I think the most succinct definition of the problem is as follows:
rgbatduke you are indeed a master of understatement.
The symmetric “U” shaped curve of figure 2 from one max to another max located at either end of the record is highly suspicious. I realize you are using central Europe records and not NH records but what happened to the LIA which was certainly dominant in the first part of the record. In 1780, heavy cannon were hauled on the ice from Jersey City to New York and people could walk from New York to Staten Island on 8 foot-thick ice! One third of all Finns died, grape vines died in continental Europe…..
http://query.nytimes.com/mem/archive-free/pdf?res=9C06EED81E31E233A25757C2A9649D946096D6CF
http://green.blogs.nytimes.com/2012/01/31/in-the-little-ice-age-lessons-for-today/
The many criticisms above of an DFT of the record and the tautological result you obtained notwithstanding, shouldn’t you, at your pay-scale (shame on you all), have made some attempt to identify what the individual cycles were caused by in reality? Was it six cycles? I can’t be bothered to go back and check. There are virtually an infinite number of possible sine wave bundles that could give you essentially as good a fit (am I wrong here, I’m harkening back to mid 20thC – pre computer days summing of curves – such a work as yours might have been done in a grade 12 high school class). And you find in all this a corroboration of a 0.4 C climate sensitivity of CO2? This would require an FT along an up-sloping trend line. We’ve been jumping all over failed climate models but they are far superior to yours for their attempt to model actual affects.
The authors appear to have taken the signal, transformed it, removed some high frequency components, back-transformed, and made conclusions based on how well the result matches the original. I do not see how that would be valid.

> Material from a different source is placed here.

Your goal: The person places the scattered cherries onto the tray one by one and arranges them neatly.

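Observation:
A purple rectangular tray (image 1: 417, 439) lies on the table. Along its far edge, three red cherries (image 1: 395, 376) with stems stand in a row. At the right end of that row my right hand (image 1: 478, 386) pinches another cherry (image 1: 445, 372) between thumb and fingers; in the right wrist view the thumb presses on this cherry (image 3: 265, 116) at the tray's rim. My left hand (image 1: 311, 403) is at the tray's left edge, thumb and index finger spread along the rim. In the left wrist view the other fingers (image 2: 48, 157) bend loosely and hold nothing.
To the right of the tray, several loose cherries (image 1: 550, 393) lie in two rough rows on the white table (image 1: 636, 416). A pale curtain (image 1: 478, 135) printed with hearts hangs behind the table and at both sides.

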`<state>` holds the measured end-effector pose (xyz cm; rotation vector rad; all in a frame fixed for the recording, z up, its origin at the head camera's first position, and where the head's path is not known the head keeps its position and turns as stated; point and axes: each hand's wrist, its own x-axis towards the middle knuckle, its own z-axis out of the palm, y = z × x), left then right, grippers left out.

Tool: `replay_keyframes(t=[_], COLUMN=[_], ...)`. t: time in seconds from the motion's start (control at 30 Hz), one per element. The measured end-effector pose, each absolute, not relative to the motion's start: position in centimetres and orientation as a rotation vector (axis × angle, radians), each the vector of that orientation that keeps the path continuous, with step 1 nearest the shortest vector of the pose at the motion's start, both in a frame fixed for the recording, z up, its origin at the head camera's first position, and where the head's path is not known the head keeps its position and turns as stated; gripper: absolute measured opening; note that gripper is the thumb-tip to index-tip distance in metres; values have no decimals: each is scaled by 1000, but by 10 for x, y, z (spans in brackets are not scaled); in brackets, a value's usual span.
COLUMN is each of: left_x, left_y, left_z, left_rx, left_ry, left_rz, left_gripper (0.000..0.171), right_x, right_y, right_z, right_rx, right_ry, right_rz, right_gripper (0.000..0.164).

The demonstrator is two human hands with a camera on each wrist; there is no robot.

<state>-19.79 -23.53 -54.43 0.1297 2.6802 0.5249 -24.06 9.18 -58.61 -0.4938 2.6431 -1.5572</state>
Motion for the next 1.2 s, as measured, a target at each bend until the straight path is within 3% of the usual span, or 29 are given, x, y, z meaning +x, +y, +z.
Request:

I would have thought that before applying the FT, the data should be de-trended and windowed. No mention of any windowing in the description.
The Fourier transform assumes the signal is periodic, that is it recurs infinitely. So without de-trending and windowing, an implicit periodic saw-tooth signal covering the data with harmonics is added to the output. Windowing limits the frequency resolution, but greatly reduces the saw-tooth artifacts.
I do not understand how the FT can be used to discover what the aperiodic components of a signal are. Rather it is used to decompose a signal into sine waves, assuming it is periodic.